Wednesday, 8 February 2012

Talina in the Tower Blog Tour: Michelle Lovric Guest Post!

Talina in the Tower was published in the UK by Orion Children's Books last week, and I have a great gust post from author Michelle Lovric as part of her blog tour.Hope you enjoy it, and here's a summary of the book in case you don't know what it's all about:

Savage hyena-like creatures threaten Venice - the Ravageurs are on the prowl and seizing men, women and children. On the night of 30 June 1846 Talina's parents disappear and she and her cat, Drusilla, are forced to go and live with her Guardian and his three savage dogs in his lonely tower in the northernmost edge of the city. Here she discovers that she has the ability to change herself into a cat, but changing herself back into a girl isn't quite so easy. As a cat she learns about the Ravageurs and how over the centuries they have become semi magical creatures, visible only to children in the human world, and that they are intent on destroying Venice. She is determined to save the city - it's time for desperate measures - and her adventures are about to begin.


Cross-species Trust
By Michelle Lovric

This is what Joan Brossa, the Spanish poet and artist, might call an ‘object poem’. Two things, each with very different but potent associations, are physically juxtaposed to set off an intellectual chain interaction. Here we see human hands, which can kill or protect, closed around a universal symbol of vulnerability: not just a fawn but a baby fawn. The shock of the picture is that this is not Disney’s Bambi, but a real creature. One hopes the little one is asleep – but it could also be dead.

As writers, we very often create ‘object poems’ by juxtaposing animals and humans. When I created the beasts I named Ravageurs for Talina in the Tower, I was thinking about the famous Edith Evans quote, ‘When a woman behaves like a man, why can’t she behave like a nice man?’

And I followed that train of thought into animals. When animals behave like humans – when we writers anthropomorphize them – it seems to me that they tend not to behave like nice humans. My Ravageurs certainly don’t. Here’s a detail from the back cover that gives an indication of just how badly they comport themselves: they are greedy, bullying, lying monsters who enslave every creature who falls into their clutches.

But what are we writers truly about when we write an evil anthropomorphized animal?
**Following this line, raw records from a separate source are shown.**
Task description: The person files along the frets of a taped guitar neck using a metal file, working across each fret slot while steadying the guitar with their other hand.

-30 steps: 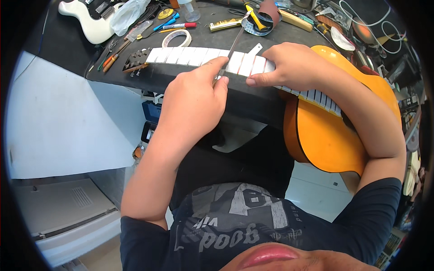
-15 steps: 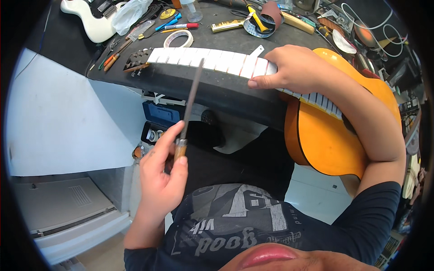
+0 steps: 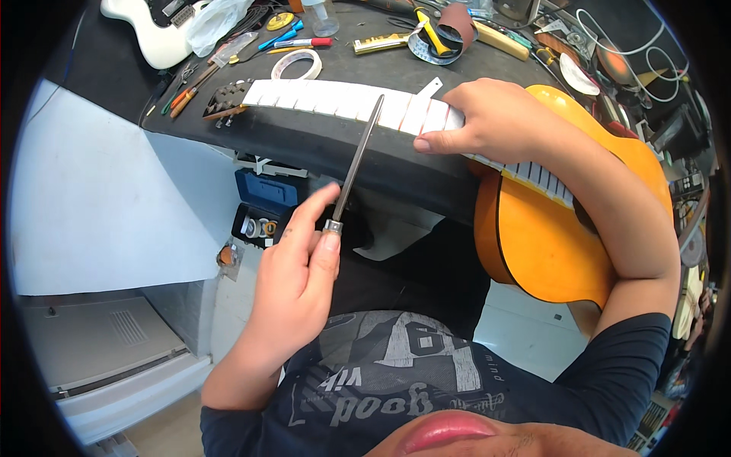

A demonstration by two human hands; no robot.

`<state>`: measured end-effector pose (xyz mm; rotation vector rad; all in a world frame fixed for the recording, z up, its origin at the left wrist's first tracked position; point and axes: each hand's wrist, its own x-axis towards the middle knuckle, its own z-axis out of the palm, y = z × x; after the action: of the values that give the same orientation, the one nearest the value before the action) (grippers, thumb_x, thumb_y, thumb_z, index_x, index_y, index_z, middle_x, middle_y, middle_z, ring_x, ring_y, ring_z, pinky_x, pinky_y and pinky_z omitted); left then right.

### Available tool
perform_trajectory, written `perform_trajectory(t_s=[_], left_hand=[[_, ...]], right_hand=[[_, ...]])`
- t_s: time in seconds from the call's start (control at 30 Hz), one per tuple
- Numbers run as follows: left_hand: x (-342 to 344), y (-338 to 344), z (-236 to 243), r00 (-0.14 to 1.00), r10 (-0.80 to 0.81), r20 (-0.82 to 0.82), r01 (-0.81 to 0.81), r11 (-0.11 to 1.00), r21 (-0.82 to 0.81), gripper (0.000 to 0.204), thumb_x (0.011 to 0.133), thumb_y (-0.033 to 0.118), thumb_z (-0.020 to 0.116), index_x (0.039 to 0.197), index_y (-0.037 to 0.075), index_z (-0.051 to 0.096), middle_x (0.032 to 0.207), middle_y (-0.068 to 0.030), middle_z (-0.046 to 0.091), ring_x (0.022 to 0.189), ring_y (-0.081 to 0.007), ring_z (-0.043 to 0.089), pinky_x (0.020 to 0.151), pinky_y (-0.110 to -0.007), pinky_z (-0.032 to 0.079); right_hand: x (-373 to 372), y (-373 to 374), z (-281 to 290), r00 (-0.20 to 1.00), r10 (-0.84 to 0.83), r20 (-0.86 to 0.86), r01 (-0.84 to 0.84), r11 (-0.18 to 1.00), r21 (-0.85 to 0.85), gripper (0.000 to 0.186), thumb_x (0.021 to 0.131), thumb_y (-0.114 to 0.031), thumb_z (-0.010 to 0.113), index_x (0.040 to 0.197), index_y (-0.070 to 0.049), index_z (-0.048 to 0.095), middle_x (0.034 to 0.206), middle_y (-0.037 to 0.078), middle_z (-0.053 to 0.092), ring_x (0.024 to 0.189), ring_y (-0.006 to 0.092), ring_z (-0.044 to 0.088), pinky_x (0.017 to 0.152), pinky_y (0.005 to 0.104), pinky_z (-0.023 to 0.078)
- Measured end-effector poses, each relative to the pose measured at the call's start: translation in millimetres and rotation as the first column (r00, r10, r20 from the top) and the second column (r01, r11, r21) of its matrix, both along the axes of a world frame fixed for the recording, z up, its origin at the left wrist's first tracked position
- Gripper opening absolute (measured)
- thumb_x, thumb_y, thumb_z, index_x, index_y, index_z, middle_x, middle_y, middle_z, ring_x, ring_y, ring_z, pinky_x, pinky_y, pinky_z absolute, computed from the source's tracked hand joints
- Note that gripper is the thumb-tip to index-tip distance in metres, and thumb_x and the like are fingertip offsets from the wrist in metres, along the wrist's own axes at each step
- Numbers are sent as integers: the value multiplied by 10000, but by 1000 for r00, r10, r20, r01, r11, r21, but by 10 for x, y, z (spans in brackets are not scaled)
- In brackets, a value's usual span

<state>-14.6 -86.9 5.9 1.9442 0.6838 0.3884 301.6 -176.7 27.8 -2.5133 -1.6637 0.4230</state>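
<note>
My left hand (image 3: 297, 282) grips the handle of a slim metal file (image 3: 358, 156), below the bench edge; the blade slants up and right, its tip over the white-covered fretboard (image 3: 304, 95) with thin cross lines. I cannot tell whether the tip touches it. An orange acoustic guitar (image 3: 541, 236) lies to my right, its neck along the bench and its headstock (image 3: 228, 97) at the left. My right hand (image 3: 487, 122) is wrapped over the neck near the body, thumb on the near side. A small white plate (image 3: 430, 85) sticks out behind the neck beside it.
The dark bench (image 3: 358, 72) holds a tape roll (image 3: 304, 57), markers, screwdrivers (image 3: 186, 99), a yellow-handled tool (image 3: 432, 34) and a white electric guitar body (image 3: 145, 38). Cables and clutter lie at the right. An open blue toolbox (image 3: 263, 186) sits below, beside a white panel (image 3: 114, 198).
My left hand first came off the fretboard toward my body with the file, then rose slightly rightward, bringing the tip further right over the neck. My right hand has stayed on the neck.
</note>
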Motion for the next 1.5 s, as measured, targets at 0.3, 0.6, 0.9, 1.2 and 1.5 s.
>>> perform_trajectory(t_s=[0.3,0.6,0.9,1.2,1.5], left_hand=[[656,218,0,996,-88,26,78,962,262,468,1089,77,614,1555,34,602,968,-292,756,826,-474,750,740,-437,570],[228,117,-27,987,-106,-123,159,791,591,577,1027,31,685,1595,39,585,760,-188,702,666,-409,702,638,-478,562],[-117,10,-51,989,-122,-81,147,830,537,587,1020,27,691,1600,50,607,761,-193,691,654,-390,691,651,-459,547],[706,295,144,987,-92,-129,138,902,408,481,1088,86,622,1561,1,613,735,-203,572,624,-247,510,666,-348,481],[302,256,163,976,-175,-132,219,813,540,461,1027,45,673,1479,-41,671,694,-233,614,607,-418,641,604,-452,473]], right_hand=[[2,-6,77,999,-32,3,32,995,-92,946,906,-875,667,1178,17,825,1100,223,814,1067,364,796,949,450,613],[10,25,45,1000,-5,1,5,997,-78,954,914,-886,654,1177,16,821,1084,223,813,1030,356,803,928,444,616],[-1,-15,-77,999,8,38,-10,998,60,870,909,-844,701,1101,-7,836,965,225,787,995,397,770,915,493,580],[24,-26,-19,1000,-2,-18,3,1000,11,903,905,-860,693,1149,-2,830,962,219,793,991,409,778,923,485,586],[12,1,44,1000,20,-6,-20,998,-57,945,938,-867,634,1182,26,823,1092,226,814,1038,370,800,948,444,618]])
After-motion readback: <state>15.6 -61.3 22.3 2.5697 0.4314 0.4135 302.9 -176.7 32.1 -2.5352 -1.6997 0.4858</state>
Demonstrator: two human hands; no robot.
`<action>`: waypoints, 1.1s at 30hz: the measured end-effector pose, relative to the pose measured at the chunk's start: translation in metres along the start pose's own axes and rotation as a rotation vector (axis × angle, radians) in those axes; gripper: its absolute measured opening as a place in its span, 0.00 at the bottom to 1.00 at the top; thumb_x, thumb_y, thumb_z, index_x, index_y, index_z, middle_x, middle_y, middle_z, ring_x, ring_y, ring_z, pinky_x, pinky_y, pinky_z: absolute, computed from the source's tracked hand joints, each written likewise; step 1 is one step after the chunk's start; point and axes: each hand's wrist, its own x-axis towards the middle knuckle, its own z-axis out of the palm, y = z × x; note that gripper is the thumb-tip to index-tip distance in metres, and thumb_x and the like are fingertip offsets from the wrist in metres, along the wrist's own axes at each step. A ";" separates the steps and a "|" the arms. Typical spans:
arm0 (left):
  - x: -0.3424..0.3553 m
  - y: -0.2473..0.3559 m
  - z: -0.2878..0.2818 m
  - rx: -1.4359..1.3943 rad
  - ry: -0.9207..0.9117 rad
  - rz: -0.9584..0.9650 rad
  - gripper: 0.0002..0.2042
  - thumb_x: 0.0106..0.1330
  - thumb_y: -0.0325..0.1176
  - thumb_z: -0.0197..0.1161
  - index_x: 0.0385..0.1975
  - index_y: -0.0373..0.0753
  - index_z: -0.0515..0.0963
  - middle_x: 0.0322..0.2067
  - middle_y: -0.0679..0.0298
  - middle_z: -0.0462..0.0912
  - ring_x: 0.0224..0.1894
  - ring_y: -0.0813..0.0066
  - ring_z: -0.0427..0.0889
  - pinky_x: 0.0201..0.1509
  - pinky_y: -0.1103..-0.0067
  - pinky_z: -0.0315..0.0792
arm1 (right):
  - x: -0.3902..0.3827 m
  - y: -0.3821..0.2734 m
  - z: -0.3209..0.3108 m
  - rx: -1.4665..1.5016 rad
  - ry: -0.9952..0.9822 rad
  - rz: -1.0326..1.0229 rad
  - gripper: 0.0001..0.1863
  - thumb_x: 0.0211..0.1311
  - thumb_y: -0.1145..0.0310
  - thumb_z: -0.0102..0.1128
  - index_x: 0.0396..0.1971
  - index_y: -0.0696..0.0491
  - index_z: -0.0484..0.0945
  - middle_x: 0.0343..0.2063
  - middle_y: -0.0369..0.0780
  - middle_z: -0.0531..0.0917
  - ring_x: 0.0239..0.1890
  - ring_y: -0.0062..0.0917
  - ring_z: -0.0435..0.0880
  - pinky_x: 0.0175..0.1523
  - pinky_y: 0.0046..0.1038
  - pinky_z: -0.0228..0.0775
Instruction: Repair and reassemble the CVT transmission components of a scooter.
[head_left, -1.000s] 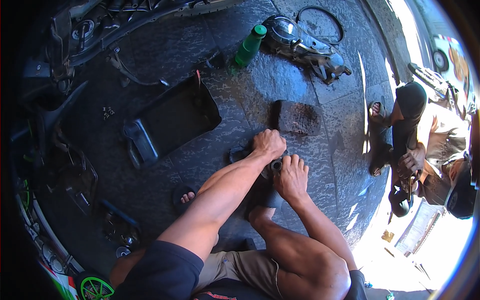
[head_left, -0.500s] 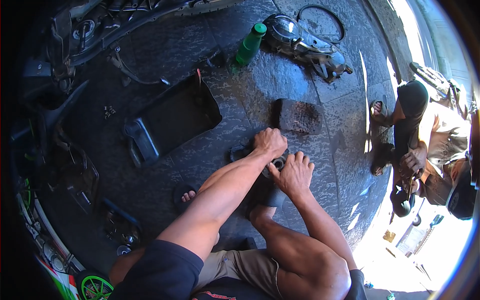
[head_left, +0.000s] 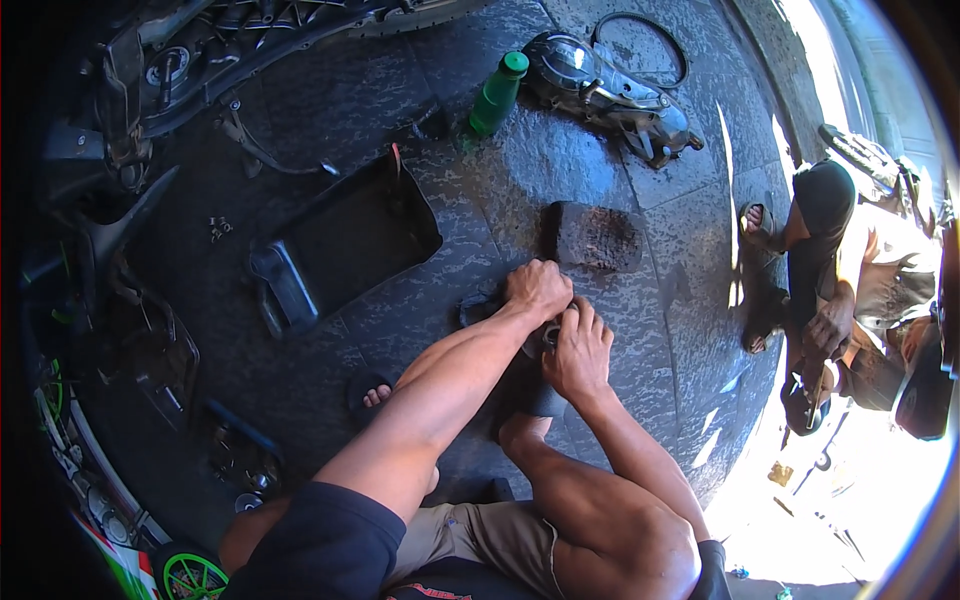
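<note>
The left hand [head_left: 541,290] is closed into a fist, knuckles up; whatever sits inside its grip is hidden. Just beside it, the right hand [head_left: 578,350] has its fingers bent and drawn together over a small, dark, round part with a ringed end [head_left: 549,337], which lies between the two hands, above the floor near the right foot. Red printed lettering shows on the black cloth shirt [head_left: 465,577] at the lower edge, cut off and too small to read. Beyond the hands lies a brown, rough-topped rectangular block [head_left: 598,238]; farther off, a green translucent bottle [head_left: 498,95] with a green cap stands near a long silver metal casing [head_left: 610,95].
</note>
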 end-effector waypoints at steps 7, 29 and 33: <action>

I think that we may be engaged in an automatic activity that requires a little more examination.

I suspect the baby deer picture provokes a disturbing sensation partly because it forces us to confront the fact that we hunting, fishing, venison-eating humans are in fact the worst thing the little creature will have to fear.

Do we humans wish to be in this position? Are ferocious anthropomorphized animals in novels a way for us to shuck off the responsibility of our role as the dominant species on earth? (Or the feckless way in which we carry that responsibility?) Why do we love to write of murderous, jewel-hungry dragons? Of wicked wolves? Of ravening bears? Fables have allowed us to project our own – exclusively human – duplicitous cunning onto foxes, our infidelity onto rats, our greed onto pigs, and dishonesty onto snakes. Convenient, yes. Righteous reasoning – I think not.

Now, let us consider the predominance of animals in very young children’s literature. It appears to have had an interesting effect on the infant subconscious – apparently little children dream mainly about animals.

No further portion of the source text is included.